EXERCISE DESCRIPTION: With the images omitted, return all of the entries exactly as they stand.

EXCERPTED RECORDS:
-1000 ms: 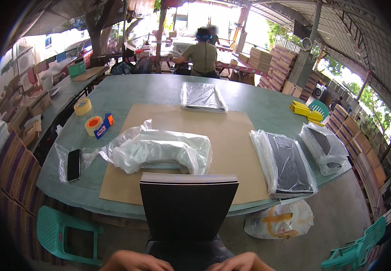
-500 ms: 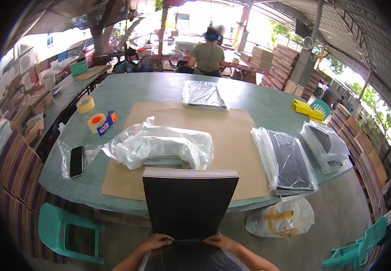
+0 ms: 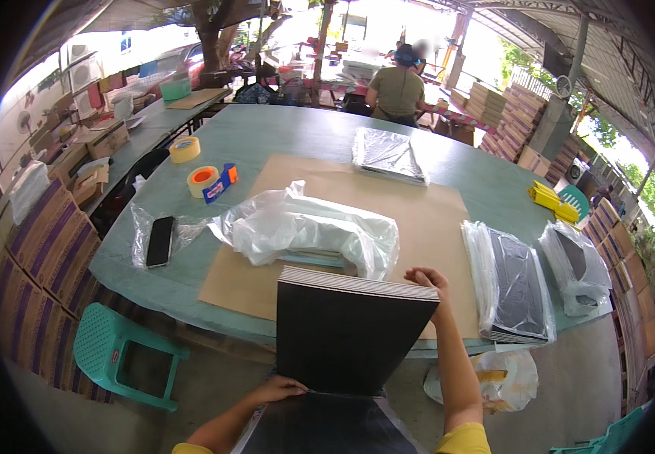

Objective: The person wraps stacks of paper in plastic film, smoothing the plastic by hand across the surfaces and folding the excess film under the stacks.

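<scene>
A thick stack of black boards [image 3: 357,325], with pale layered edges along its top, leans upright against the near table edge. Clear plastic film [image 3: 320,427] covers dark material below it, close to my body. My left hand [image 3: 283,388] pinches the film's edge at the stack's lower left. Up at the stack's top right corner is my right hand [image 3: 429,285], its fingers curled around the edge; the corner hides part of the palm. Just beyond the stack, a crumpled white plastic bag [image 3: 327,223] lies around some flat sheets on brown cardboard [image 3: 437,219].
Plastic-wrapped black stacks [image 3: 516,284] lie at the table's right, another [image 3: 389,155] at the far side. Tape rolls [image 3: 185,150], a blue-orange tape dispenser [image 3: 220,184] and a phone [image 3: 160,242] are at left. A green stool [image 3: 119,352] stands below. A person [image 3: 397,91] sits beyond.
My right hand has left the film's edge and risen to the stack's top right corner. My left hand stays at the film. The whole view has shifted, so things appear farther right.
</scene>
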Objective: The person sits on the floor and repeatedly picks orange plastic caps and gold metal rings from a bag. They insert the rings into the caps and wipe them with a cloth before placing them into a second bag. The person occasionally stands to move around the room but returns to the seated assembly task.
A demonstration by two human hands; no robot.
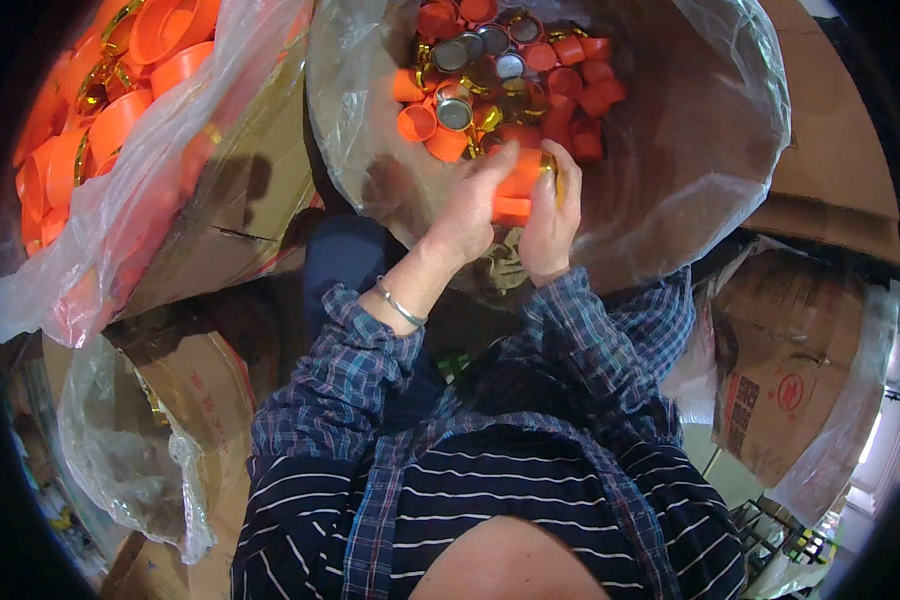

RESPONSE TO THE EXERCISE:
-1000 ms: 
-500 ms: 
+0 ms: 

Objective: The person wraps stacks of paper in plastic film, smoothing the plastic by hand across the surfaces and folding the excess film under the stacks.

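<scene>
A thick stack of black boards [image 3: 357,325], with pale layered edges along its top, leans upright against the near table edge. Clear plastic film [image 3: 320,427] covers dark material below it, close to my body. My left hand [image 3: 283,388] pinches the film's edge at the stack's lower left. Up at the stack's top right corner is my right hand [image 3: 429,285], its fingers curled around the edge; the corner hides part of the palm. Just beyond the stack, a crumpled white plastic bag [image 3: 327,223] lies around some flat sheets on brown cardboard [image 3: 437,219].
Plastic-wrapped black stacks [image 3: 516,284] lie at the table's right, another [image 3: 389,155] at the far side. Tape rolls [image 3: 185,150], a blue-orange tape dispenser [image 3: 220,184] and a phone [image 3: 160,242] are at left. A green stool [image 3: 119,352] stands below. A person [image 3: 397,91] sits beyond.
My right hand has left the film's edge and risen to the stack's top right corner. My left hand stays at the film. The whole view has shifted, so things appear farther right.
</scene>
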Objective: The person sits on the floor and repeatedly picks orange plastic caps and gold metal rings from a bag. They insert the rings into the caps and wipe them with a cloth before placing them into a second bag. The person occasionally stands to move around the room but returns to the seated assembly task.
A demonstration by two human hands; no robot.

Nothing remains to be added to the output.